__Information given__:
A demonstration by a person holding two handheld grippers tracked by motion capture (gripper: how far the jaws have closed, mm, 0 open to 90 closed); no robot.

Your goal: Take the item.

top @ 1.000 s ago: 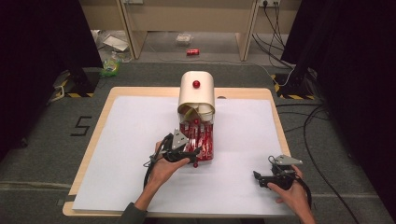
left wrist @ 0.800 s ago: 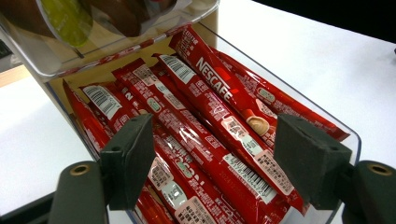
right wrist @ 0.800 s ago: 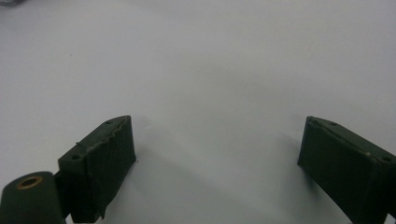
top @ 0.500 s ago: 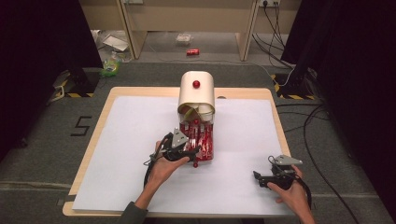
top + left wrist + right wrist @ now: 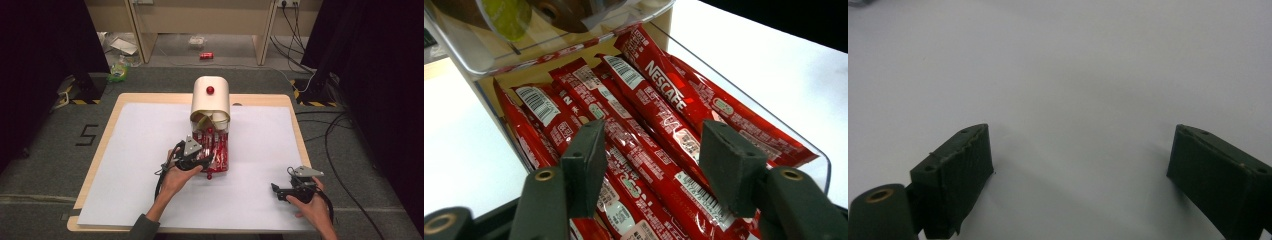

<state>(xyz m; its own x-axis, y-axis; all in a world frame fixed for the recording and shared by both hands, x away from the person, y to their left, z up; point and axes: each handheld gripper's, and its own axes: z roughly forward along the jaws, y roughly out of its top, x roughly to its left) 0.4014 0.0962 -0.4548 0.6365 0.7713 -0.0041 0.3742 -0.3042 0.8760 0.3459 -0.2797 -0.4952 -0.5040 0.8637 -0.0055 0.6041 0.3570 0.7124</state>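
Clear tray sits at the foot of the cream dispenser, on the white sheet that covers the table. Tray is packed with red sachets: long, narrow, glossy foil sticks lying side by side and overlapping, mostly lengthwise toward the dispenser. White "NESCAFE" lettering on the topmost one, white barcode panels near the ends of several, small round emblems on others. Tray walls are transparent, so the sachets show through the side. Dispenser has a rounded top with 1 red knob; green and brown round pieces show through its clear lower part, just above the tray's far end. Left gripper hangs over the tray's near end, tips down among the sachets; its jaws have just been closing and now stand about half open, with 2 or 3 sachets lying between the pads. Cannot see the pads pressing on any sachet yet; gaps show on both sides. From the high view, the left hand is at the tray's near-left corner. Right gripper rests well right of the tray, near the sheet's near edge, jaws wide apart, bare sheet between them.
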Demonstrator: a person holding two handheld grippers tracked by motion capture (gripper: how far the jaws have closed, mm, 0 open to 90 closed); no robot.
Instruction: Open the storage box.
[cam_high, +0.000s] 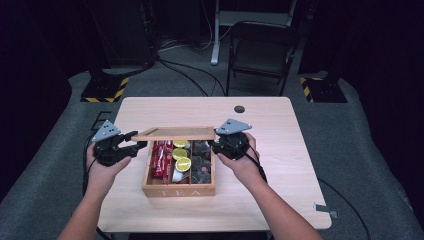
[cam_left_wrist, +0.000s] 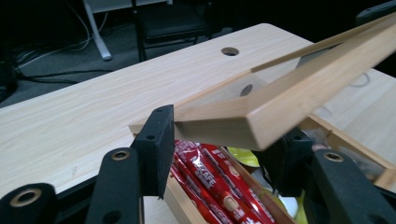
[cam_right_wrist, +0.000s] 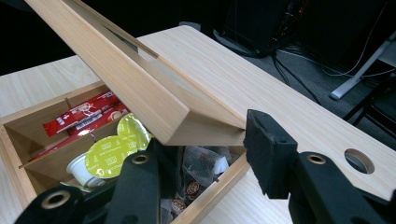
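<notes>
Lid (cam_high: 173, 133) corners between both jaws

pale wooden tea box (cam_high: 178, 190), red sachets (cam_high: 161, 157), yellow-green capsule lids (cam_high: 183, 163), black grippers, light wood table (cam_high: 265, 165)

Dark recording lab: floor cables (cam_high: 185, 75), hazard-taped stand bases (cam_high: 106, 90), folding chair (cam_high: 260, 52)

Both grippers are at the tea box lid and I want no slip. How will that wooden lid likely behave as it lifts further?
The lid looks like a stiff wooden frame, so it should not flex. It seems hinged at the back of the tea box, so it will probably swing rather than lift off. Its smooth edges may slip on the pads.
</notes>
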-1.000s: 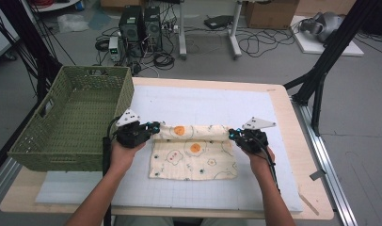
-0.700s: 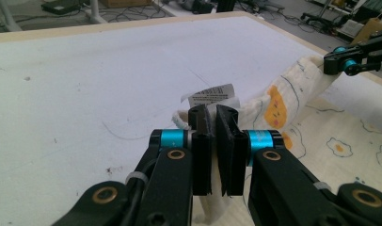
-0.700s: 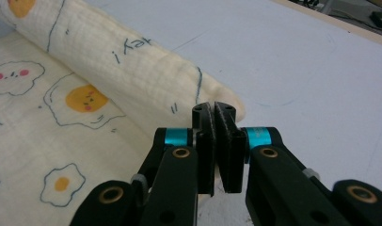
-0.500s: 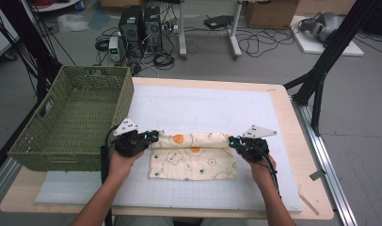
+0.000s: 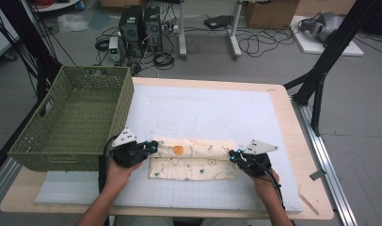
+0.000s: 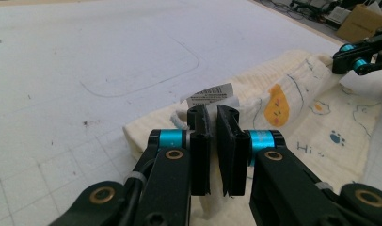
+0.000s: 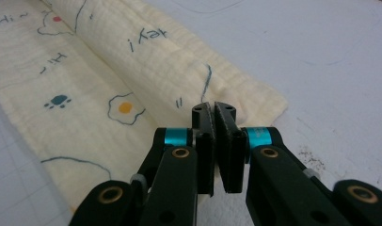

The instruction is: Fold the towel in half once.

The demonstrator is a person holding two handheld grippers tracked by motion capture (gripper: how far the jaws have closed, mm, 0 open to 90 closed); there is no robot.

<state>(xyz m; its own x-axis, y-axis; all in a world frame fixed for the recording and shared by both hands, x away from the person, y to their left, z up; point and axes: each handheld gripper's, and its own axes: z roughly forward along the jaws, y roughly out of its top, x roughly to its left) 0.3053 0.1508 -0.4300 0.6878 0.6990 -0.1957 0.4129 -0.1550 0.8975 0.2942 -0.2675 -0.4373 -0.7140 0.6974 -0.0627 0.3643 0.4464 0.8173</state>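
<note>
White mat [image 5: 198, 113] covers bench, green basket [image 5: 76, 122] left. My left fingers [image 6: 212, 123] and right fingers [image 7: 214, 117] pinched shut on folded cloth [image 5: 194, 160] ends.

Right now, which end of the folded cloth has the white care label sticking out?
The end at the left gripper: the white care label juts from the cream printed cloth just beyond its jaws. The end at the right gripper shows plain folded fabric.

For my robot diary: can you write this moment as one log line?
work: folding cloth | left gripper: shut on cloth's left end | right gripper: shut on right end | basket: left of cloth
</note>
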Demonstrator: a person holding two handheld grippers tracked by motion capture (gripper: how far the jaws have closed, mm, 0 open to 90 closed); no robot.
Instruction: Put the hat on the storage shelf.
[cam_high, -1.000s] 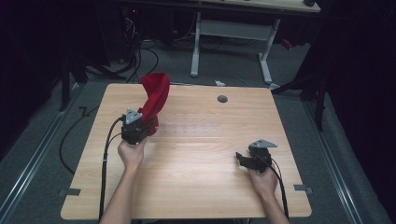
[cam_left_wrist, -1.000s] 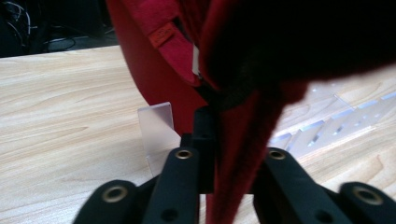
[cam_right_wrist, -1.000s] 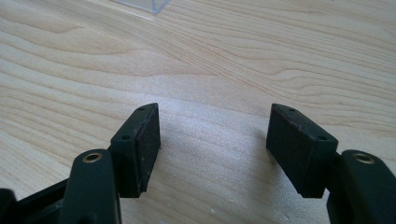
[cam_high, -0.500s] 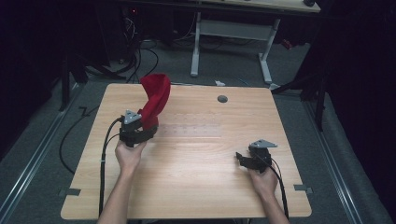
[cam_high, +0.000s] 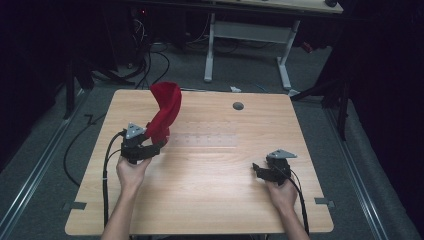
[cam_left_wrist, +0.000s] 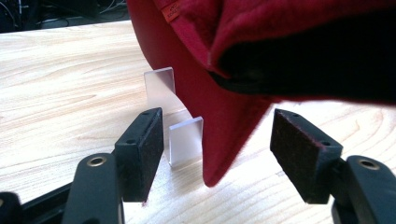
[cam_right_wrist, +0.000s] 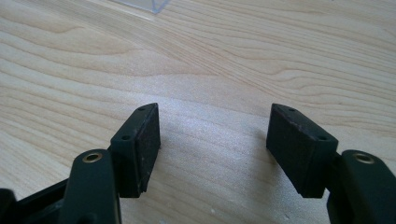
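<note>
A red cap (cam_high: 165, 111) stands upright at the left of the wooden table (cam_high: 210, 200), leaning on clear plastic posts (cam_left_wrist: 186, 140). My left gripper (cam_high: 153, 146) sits just in front of it, and its jaws have just been opening. In the left gripper view the red cap's (cam_left_wrist: 196, 60) pointed lower edge hangs between the pads (cam_left_wrist: 144, 144) without touching either one. My right gripper (cam_high: 258, 170) rests near the table's front right. In the right gripper view it (cam_right_wrist: 215, 130) stands open over bare wood, with nothing between its pads.
A long clear plastic rack (cam_high: 205, 140) lies flat across the table's middle, to the right of the cap. A grey cable hole (cam_high: 238, 106) sits near the far edge. A white-legged desk (cam_high: 247, 35) stands behind the table, and cables trail on the floor at left.
The left gripper let go of the red cap, opened its jaws and drew back a little toward the near edge. The cap stays up. The right gripper kept still.
</note>
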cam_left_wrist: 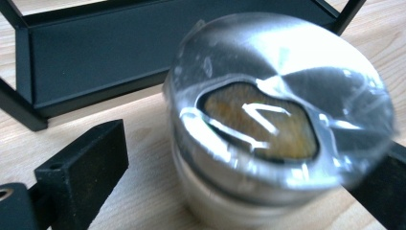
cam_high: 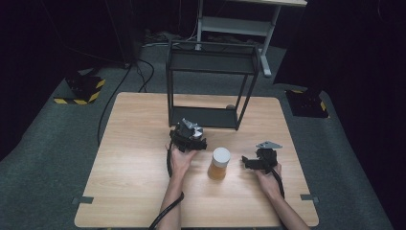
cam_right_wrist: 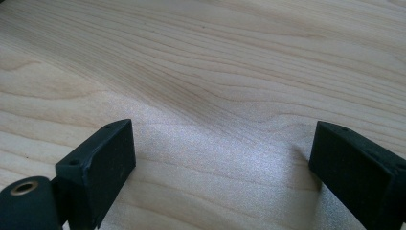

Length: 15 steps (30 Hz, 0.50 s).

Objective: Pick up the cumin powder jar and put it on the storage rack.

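Note:
A round metal tin (cam_left_wrist: pixel 268 120) with a clear window in its lid, showing something brown inside, sits on the wooden table (cam_high: pixel 134 143) between the jaws of my left gripper (cam_left_wrist: pixel 239 158). The picture is blurred. One jaw stands apart from the tin with bare wood between them; the other is half hidden behind the tin. In the high view my left gripper (cam_high: pixel 189 132) is just in front of the black shelf frame (cam_high: pixel 210 81). My right gripper (cam_right_wrist: pixel 220 143) is open over bare wood, at the table's right (cam_high: pixel 261 158).
A jar of amber stuff with a white lid (cam_high: pixel 219 164) stands between the two hands. The black frame's bottom shelf (cam_left_wrist: pixel 95 52) lies right behind the tin. A small round object (cam_high: pixel 231 107) rests on that shelf. Carpet surrounds the table.

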Each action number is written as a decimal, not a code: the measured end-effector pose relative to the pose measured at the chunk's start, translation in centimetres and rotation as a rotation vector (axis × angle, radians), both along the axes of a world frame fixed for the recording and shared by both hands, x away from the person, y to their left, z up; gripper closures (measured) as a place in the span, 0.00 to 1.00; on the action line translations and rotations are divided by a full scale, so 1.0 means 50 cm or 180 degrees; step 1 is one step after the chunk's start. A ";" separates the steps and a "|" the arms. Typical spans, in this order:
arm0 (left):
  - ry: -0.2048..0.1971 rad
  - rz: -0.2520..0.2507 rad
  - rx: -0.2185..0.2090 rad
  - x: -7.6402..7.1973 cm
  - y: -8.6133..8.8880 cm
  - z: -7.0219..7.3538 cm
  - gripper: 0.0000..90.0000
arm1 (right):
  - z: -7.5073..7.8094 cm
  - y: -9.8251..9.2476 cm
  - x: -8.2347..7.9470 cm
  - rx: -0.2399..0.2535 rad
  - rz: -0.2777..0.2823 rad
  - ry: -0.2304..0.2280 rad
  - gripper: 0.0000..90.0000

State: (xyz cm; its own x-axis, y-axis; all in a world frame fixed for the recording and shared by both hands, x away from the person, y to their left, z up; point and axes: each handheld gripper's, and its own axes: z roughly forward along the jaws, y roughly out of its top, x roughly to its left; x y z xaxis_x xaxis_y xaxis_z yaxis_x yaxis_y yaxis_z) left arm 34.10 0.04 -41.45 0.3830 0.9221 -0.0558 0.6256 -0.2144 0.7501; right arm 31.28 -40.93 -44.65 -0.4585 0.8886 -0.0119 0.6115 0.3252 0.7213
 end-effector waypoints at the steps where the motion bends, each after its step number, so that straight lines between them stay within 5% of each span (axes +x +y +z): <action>1: 0.0000 -0.0001 0.0009 0.001 -0.002 0.000 0.03 | 0.000 0.000 0.000 0.0002 0.0003 0.0001 0.08; 15: 0.0018 -0.0030 0.0121 0.021 -0.022 -0.002 0.16 | 0.000 -0.001 0.000 0.0004 0.0018 0.0003 0.08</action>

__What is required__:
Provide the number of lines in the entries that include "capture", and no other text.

__Exercise response__:
4